KRISTIN DE DECKER
Pretoria boasts an abundance of bars, nightclubs and pubs. Here, alcohol is intermingled with social interactions, becoming an ever present hallmark of night-time activities. While drinking may be perceived to increase confidence, dancing ability and amusement, its malignant side is too often watered down. Alcohol increases the frequency of physical altercations, theft and sexual offences, resulting in lasting trauma that makes a hangover look like child’s play.
The South African Police Service (SAPS) and the Hatfield City Improvement District (CID) are two institutions that place a strong emphasis on responsible and safe alcohol consumption. The Station Commander of SAPS Brooklyn, Captain Colette Weilbach, reiterated to PDBY that there is a major concern about alcohol abuse, “which can contribute to crime and various social problems.” In the same vein, Danie Basson, the Chief Operating Officer of the Hatfield CID, warned PDBY of the “culture of using alcohol” when it leads to misuse and a “real lack of judgment”. Drinking copiously can lower your awareness and inhibitions, severely impacting decision-making skills and resulting in alcoholusers becoming both victims and perpetrators of crime.
“Anger, aggression and violence” are often key elements of excessive drinking, as identified by Weilbach. She suggests that the frequency of assault cases would be significantly lower if “better judgement, self-control and anger management” were employed by drunken individuals. Heated interactions can rapidly turn violent, often resulting in physical injury and permanent criminal records, making that extra round of drinks even more hazardous. Basson indicated to PDBY that the CID “on average have two or three fights a month which [they] intervene”, to prevent further escalation. This, however only accounts for the areas and establishments within their jurisdiction and those brought to their attention. Moreover, Weilbach urges that “violence is not a solution” to settle these disputes as this is ineffective and counter-productive, with sobering real-life implications.
These consequences can be further embittering when a person is a victim of crime, without being an aggressor in the situation. An alcohol-laden state can leave people vulnerable, impaired and “an easy target for criminals” according to Weilbach. Although being safe and secure in one’s city or community is a fundamental right, it is often trumped by the reality of crime in South Africa. The presence and use of alcohol can further exacerbate this situation. Basson alerted PDBY to the network of CCTV cameras, security guards and undercover officials that can intervene in criminal behaviour, within the CID’s jurisdiction. This includes mediating in a multitude of alcohol-related crimes. Basson implores people to “be orientated and aware of what [their] help options are,” before the crimes occur.
Both Weilbach and Basson noted that drunken patrons are especially vulnerable outside drinking establishments, when on their cell phones and communicating with friends or making transportation arrangements. “Theft cases are [also] common in crowded liquor premises” according to Weilbach, as phones can be easily pick-pocketed when dancing or stolen off of tables. Additionally, Weilbach highlights that cars parked outside of bars and clubs result “in opportunities for vehicle related crimes.” The likelihood of valuable possessions being stolen thus increases with intoxication levels and the proximity to drinking establishments. Often students walk home drunk after a night out, exposing themselves to many risks.

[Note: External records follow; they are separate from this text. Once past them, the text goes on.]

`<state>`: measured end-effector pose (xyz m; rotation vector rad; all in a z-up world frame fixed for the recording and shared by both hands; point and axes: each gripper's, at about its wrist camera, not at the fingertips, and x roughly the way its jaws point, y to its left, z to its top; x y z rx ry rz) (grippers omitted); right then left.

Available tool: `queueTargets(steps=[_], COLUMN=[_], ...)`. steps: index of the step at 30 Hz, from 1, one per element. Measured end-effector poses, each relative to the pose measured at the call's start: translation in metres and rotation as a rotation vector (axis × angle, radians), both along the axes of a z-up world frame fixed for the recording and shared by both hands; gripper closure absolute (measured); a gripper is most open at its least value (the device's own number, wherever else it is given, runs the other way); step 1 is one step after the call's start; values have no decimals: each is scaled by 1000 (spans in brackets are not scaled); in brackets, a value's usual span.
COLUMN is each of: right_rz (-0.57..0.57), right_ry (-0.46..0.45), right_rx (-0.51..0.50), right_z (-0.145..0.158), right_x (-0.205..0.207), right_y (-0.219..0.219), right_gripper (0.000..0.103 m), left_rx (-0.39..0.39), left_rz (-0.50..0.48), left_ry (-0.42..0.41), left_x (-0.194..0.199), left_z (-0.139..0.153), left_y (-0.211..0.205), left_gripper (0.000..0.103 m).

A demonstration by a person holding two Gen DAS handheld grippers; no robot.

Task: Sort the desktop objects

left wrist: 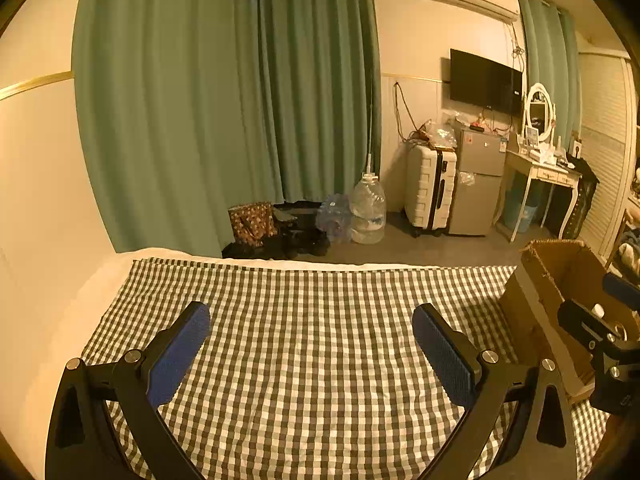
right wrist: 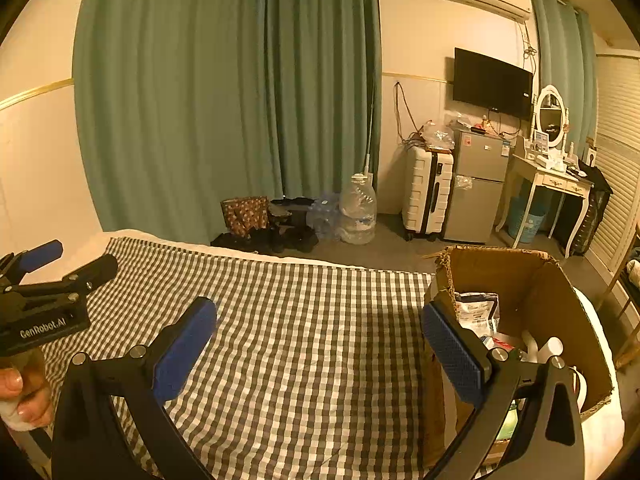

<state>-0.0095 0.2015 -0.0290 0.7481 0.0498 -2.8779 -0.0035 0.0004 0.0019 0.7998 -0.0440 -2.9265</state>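
My left gripper [left wrist: 311, 320] is open above the checked cloth [left wrist: 304, 320], with nothing between its blue pads. My right gripper [right wrist: 320, 316] is open too, over the same checked cloth [right wrist: 304, 320]; its right finger [right wrist: 452, 344] stands in front of the near wall of a brown cardboard box [right wrist: 560, 280]. Inside the box lie a white printed pouch [right wrist: 478, 308], white bottles [right wrist: 554, 348] and other small items. The left wrist view shows the cardboard box [left wrist: 560, 264] at the right edge, with the other gripper's fingers [left wrist: 588, 324] before it.
A hand [right wrist: 20, 396] holds the left gripper's body [right wrist: 44, 308] at the left edge. Beyond the cloth's far edge are green curtains [right wrist: 224, 92], a water jug [right wrist: 358, 212], bags on the floor [right wrist: 244, 214], a white suitcase [right wrist: 426, 192], a small fridge [right wrist: 476, 184] and a dressing table [right wrist: 548, 180].
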Motion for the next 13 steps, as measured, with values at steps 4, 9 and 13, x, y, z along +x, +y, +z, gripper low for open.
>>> queueTargets(steps=[4, 9, 13], right_rz=[8, 10, 12], right_ry=[-5, -4, -4], right_rx=[-6, -10, -4], right_z=[-2, -1, -2], right_x=[1, 2, 2], right_y=[-2, -7, -11], right_gripper=[0, 0, 0], left_rx=[14, 24, 26], left_rz=[-5, -9, -15], left_ry=[-6, -2, 0], left_x=[0, 5, 6], left_z=[-3, -5, -4], left_y=[1, 4, 6], left_gripper=[0, 0, 0])
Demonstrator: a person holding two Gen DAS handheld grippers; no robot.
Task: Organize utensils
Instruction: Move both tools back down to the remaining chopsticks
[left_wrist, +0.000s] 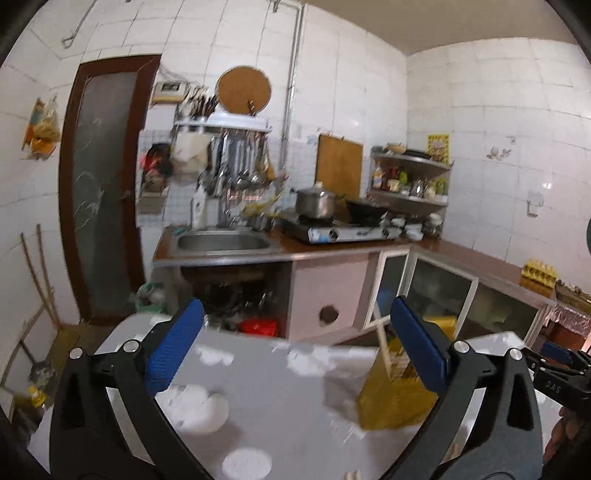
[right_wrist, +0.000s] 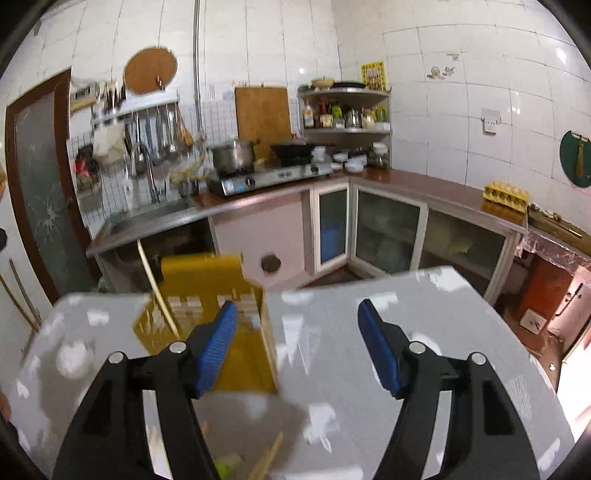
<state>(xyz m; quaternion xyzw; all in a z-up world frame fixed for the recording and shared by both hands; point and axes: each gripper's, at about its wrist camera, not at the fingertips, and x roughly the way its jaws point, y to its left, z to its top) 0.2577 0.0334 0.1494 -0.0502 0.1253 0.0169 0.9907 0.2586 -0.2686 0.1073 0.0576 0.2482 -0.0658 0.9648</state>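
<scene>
Jaws apart; chopstick (right_wrist: 158, 291) in yellow rack (right_wrist: 207, 273)

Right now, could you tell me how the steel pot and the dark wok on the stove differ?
The steel pot is shiny silver, tall-sided and covered with a lid; the wok is black, shallow, wide and seems uncovered. The pot sits on the stove's left burner, nearer the sink; the wok sits on the right, nearer the corner shelf. Both rest on the same tabletop stove.
</scene>
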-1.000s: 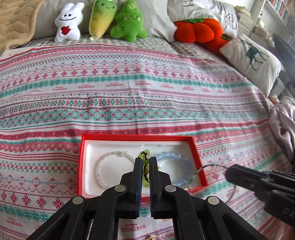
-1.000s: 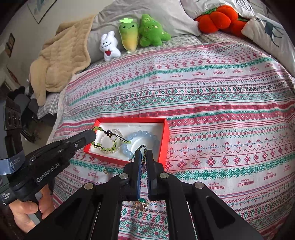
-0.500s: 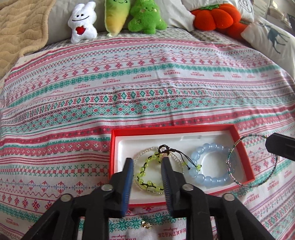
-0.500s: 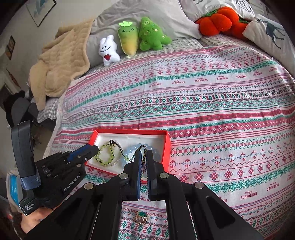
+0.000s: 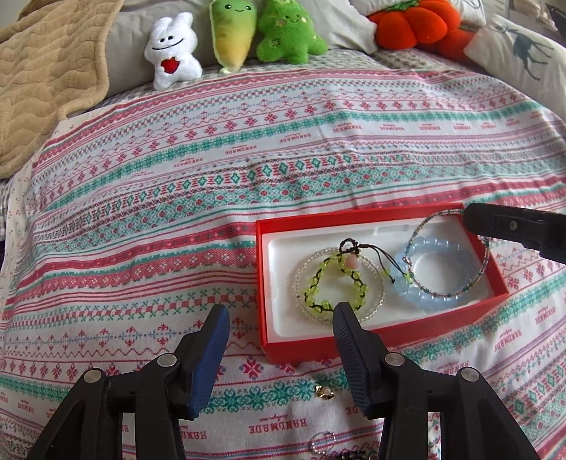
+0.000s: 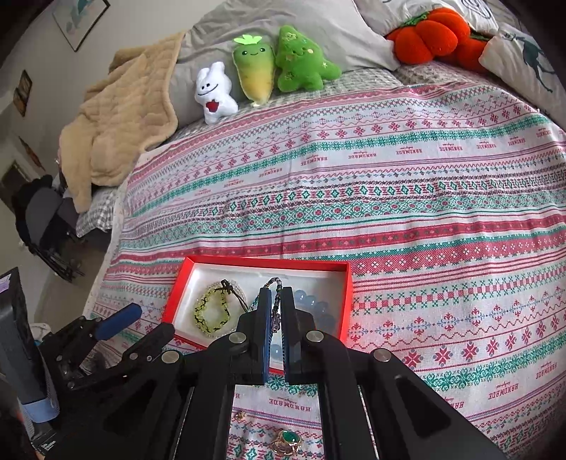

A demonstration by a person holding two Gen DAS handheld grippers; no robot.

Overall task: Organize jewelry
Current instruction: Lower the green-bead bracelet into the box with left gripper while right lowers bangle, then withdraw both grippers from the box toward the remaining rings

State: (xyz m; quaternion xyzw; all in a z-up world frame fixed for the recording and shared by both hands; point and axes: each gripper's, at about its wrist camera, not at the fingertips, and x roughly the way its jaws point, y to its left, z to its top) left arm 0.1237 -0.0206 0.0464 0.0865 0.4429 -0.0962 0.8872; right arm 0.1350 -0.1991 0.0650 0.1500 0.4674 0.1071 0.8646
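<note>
A red jewelry box (image 5: 261, 276) with a white liner lies on the bed. In it lie a clear bead bracelet (image 5: 378, 297), a green bead bracelet with black cord (image 5: 320, 279) on top of it, and a blue bead bracelet (image 5: 428, 300). My left gripper (image 5: 281, 311) is open and empty, just in front of the box's near left corner. My right gripper (image 6: 276, 295) is shut on a thin multicoloured bead bracelet (image 5: 456, 290) and holds it over the blue bracelet at the box's right end (image 6: 345, 308).
Loose pieces lie on the patterned bedspread in front of the box: a small gold earring (image 5: 324, 391), a clear ring (image 5: 322, 442) and a gold ring with a green stone (image 6: 286, 440). Plush toys (image 5: 233, 32) and pillows line the far side; a beige blanket (image 5: 46, 70) lies at left.
My left gripper let go of the green bracelet into the box, opened wide and drew back to the left. My right gripper carried the thin bracelet over the box.
</note>
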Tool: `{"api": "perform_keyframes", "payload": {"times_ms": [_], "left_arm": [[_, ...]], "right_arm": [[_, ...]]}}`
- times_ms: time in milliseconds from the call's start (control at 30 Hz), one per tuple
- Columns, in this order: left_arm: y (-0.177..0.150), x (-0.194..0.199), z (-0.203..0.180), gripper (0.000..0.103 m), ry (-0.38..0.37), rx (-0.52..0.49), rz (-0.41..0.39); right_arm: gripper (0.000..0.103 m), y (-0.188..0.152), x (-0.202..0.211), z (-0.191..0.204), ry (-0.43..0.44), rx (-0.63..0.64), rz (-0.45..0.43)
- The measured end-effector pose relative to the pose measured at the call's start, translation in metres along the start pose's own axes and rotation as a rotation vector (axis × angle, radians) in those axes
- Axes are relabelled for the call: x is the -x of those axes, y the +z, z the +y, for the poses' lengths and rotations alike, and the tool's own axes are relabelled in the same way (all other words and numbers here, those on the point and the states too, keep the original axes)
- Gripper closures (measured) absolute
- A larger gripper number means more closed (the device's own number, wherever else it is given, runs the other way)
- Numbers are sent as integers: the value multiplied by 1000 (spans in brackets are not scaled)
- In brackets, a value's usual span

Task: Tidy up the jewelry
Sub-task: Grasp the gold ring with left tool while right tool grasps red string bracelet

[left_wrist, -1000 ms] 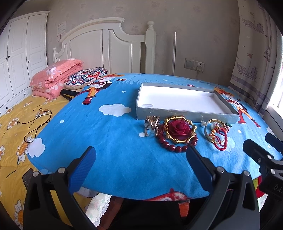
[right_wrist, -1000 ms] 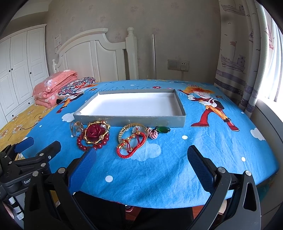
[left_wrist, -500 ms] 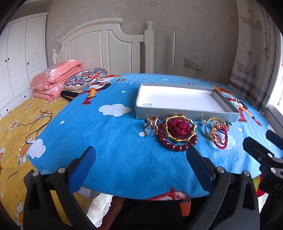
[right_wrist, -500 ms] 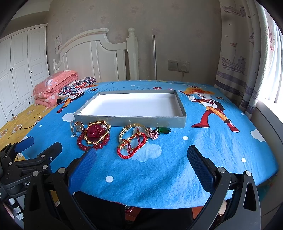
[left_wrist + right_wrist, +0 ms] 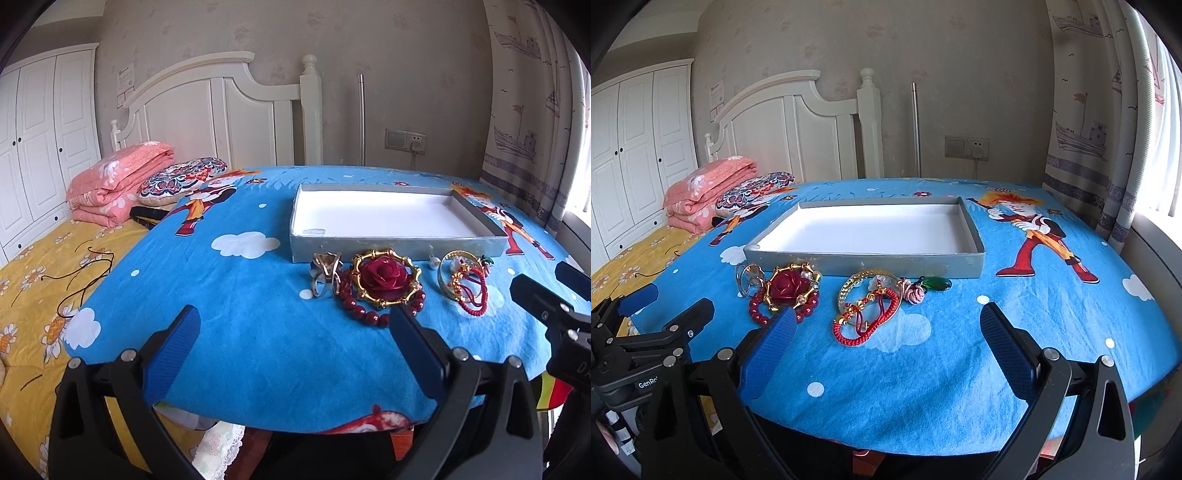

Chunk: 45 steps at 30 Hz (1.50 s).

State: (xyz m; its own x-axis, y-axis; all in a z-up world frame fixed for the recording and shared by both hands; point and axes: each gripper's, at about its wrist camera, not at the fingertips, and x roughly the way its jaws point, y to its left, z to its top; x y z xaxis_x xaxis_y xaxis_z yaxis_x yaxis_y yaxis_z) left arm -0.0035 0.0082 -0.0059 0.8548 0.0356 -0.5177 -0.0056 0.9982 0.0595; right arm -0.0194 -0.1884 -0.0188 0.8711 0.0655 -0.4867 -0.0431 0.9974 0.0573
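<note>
Little has moved since the earlier frames: both claws hang a shade closer to the near edge of the counter (image 5: 1052, 302), and the jewelry lies where it lay. Left claw (image 5: 295, 354) and right claw (image 5: 886, 347) each hold their blue pads wide apart, gripping nothing. All pieces sit on the blue cartoon cloth just in front of the empty grey tray (image 5: 975, 258), none inside it yet. From left to right there are a silver ring (image 5: 325, 275), a gold bamboo-style bangle (image 5: 386, 280) with a red rose (image 5: 382, 275) in its middle, resting on a dark red bead bracelet (image 5: 364, 312), then a gold bangle (image 5: 862, 291) tangled with a red cord bracelet (image 5: 871, 325), and beside these a pink rose charm (image 5: 915, 293) touching a green stone (image 5: 936, 284). By my judgement everything is light; the bangles are stiff and smooth, so they may slip, and are best pinched across the rim. The bead and cord bracelets are limp and will droop, so a bunched section suits them; the cord may drag the bangle along. The rose looks delicate and should be spared the squeeze. Readable writing is scant: partial letters "GenRo" on the left claw's body in the right wrist view; a notice on the headboard is too small to read.
</note>
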Motion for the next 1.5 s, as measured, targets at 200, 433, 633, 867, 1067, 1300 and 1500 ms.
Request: {"api": "perform_keyframes", "payload": {"times_ms": [200, 433, 633, 867, 1067, 1300, 1500], "left_arm": [[0, -16, 4, 6, -32, 5, 8], [15, -49, 2, 17, -66, 44, 30], [28, -76, -9, 36, -68, 47, 59], [25, -83, -14, 86, -68, 33, 63], [23, -74, -3, 94, -54, 52, 33], [14, -58, 4, 94, -25, 42, 8], [8, -55, 6, 94, -35, 47, 12]], "right_arm": [[25, -5, -21, 8, 18, 37, 27], [28, -5, -41, 9, 15, 24, 46], [29, -5, -47, 7, 23, 27, 49], [42, -10, -57, 4, 57, 2, 75], [50, -12, -56, 13, 99, 28, 74], [68, -16, -53, 17, 110, 28, 79], [80, -19, -48, 16, 103, 37, 76]]}}
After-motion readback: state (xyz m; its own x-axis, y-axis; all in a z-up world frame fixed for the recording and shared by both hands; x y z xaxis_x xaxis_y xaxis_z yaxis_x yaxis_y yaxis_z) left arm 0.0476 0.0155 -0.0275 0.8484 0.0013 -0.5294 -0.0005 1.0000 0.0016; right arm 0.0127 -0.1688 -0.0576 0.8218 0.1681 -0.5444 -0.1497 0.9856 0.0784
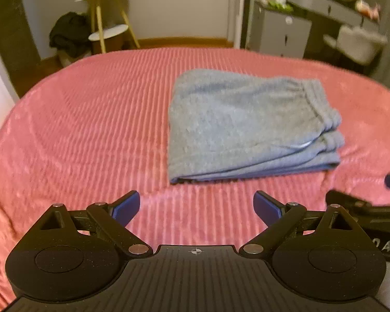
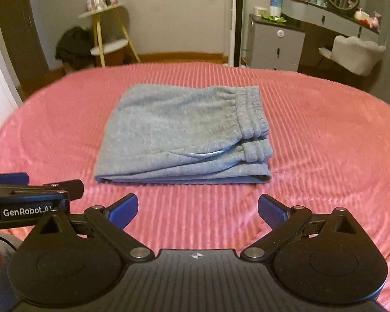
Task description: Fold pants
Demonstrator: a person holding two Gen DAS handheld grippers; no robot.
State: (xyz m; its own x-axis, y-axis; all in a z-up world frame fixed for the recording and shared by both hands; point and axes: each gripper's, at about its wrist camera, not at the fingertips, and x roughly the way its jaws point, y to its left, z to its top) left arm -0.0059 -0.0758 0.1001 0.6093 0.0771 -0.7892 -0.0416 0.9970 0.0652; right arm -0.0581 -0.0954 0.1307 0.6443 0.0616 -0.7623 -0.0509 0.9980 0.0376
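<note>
Your grey pants (image 2: 182, 135) lie folded into a flat stack on the pink ribbed bed (image 2: 325, 143), long axis left to right, waistband at the right. Both your left claw (image 1: 196, 205) and right claw (image 2: 197, 208) hang wide apart, empty, short of the pants. Only the right view shows the waistband's gathers clearly.

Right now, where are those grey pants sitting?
The grey pants lie folded on the pink bedspread, near the middle of the right wrist view and right of centre in the left one, just beyond both open grippers, touching neither.
</note>
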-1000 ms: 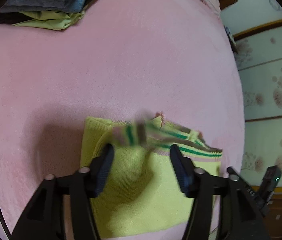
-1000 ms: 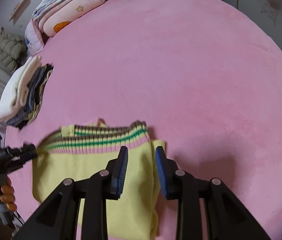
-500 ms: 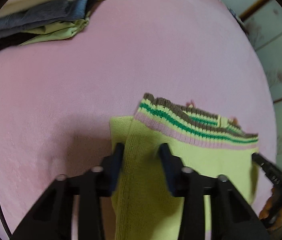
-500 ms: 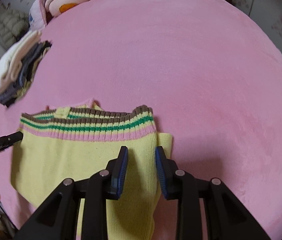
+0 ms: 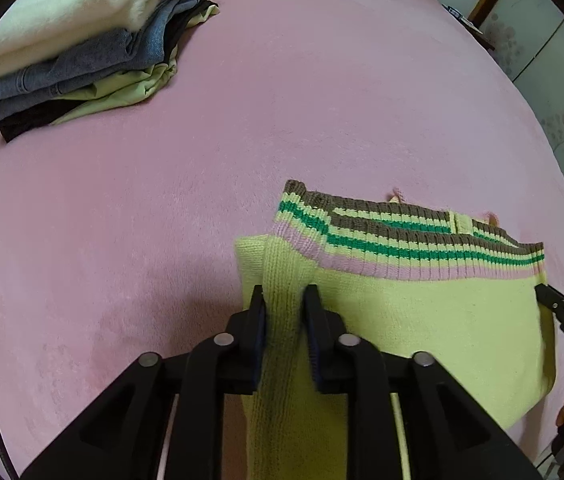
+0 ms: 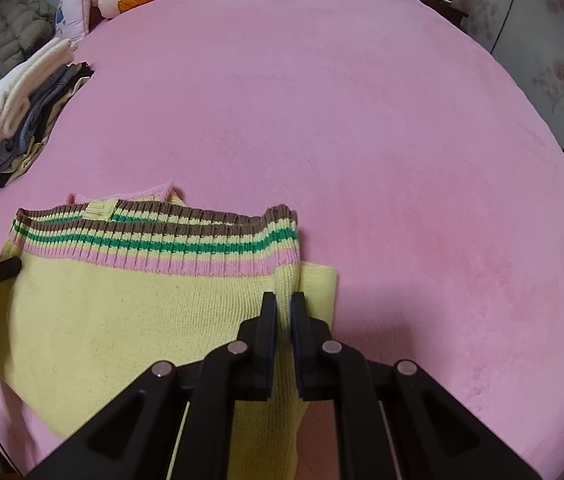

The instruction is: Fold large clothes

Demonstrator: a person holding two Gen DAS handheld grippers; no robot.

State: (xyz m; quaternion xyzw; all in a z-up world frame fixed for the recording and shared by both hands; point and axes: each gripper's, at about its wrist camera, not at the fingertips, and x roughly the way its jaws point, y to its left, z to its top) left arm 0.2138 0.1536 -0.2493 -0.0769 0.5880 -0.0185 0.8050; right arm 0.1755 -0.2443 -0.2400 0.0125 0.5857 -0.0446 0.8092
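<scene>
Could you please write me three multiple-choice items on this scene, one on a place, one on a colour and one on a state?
1. Where does the clothes pile lie relative to the yellow sweater in the right wrist view?
A. Far left on the bed
B. On top of the sweater
C. Right of the sweater

2. Which colour is the topmost stripe of the sweater's ribbed band?
A. Blue
B. Brown
C. White

3. What is the right gripper doing?
A. Hanging open above bare bed
B. Pinching a fold of the sweater
C. Holding a pillow

Answers:
1. A, the pile sits on the pink bed up and left of the sweater, apart from it.
2. B, brown runs along the band's edge, above the green and pink.
3. B, its jaws have just closed on yellow knit; the left gripper grips the opposite side likewise.
</scene>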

Victimisation can take an array of forms, and sexual violation is another one of them. Basson acknowledges that sexual offences are “vastly underreported” and that the victim and perpetrator very often know each other. Weilbach divulged to PDBY that recently a rape case was reported where a victim’s drink was spiked. Feeling ill, the victim exited the club, only to be forced into a vehicle by two men. The victim woke up in an unknown building two days later, having been raped. Weilbach illuminated that in most of these cases “alcohol was consumed by the perpetrator, victim or both”, serving as a stark reminder of the frightening risks associated with drinking alcohol. It is equally significant that Weilbach revealed that “perpetrators drug both men and women for the purpose of sexual assault or to rob the victim”, suggesting that anyone can become a target of these crimes. Date rape drugs, such as eye drops, Rohypnol, ketamine hydrochloride and GHB induce various effects in victims such as nausea, drowsiness, paralysis and amnesia, according to Weilbach. Vigilance and caution when drinking in public is therefore a critical aspect of ensuring your safety and wellbeing. Not accepting drinks or ice from strangers, staying in groups, and watching your drink at all times are a few tips proffered by Weilbach.
SAPS urges safe alcohol practices, namely requesting that “nightclub owners enhance their safety at club entrances” by doing comprehensive searches for any illicit items. Additionally, community members are implored by Weilbach to keep vigilant and “where possible step up and intervene in any situation that appears suspicious”.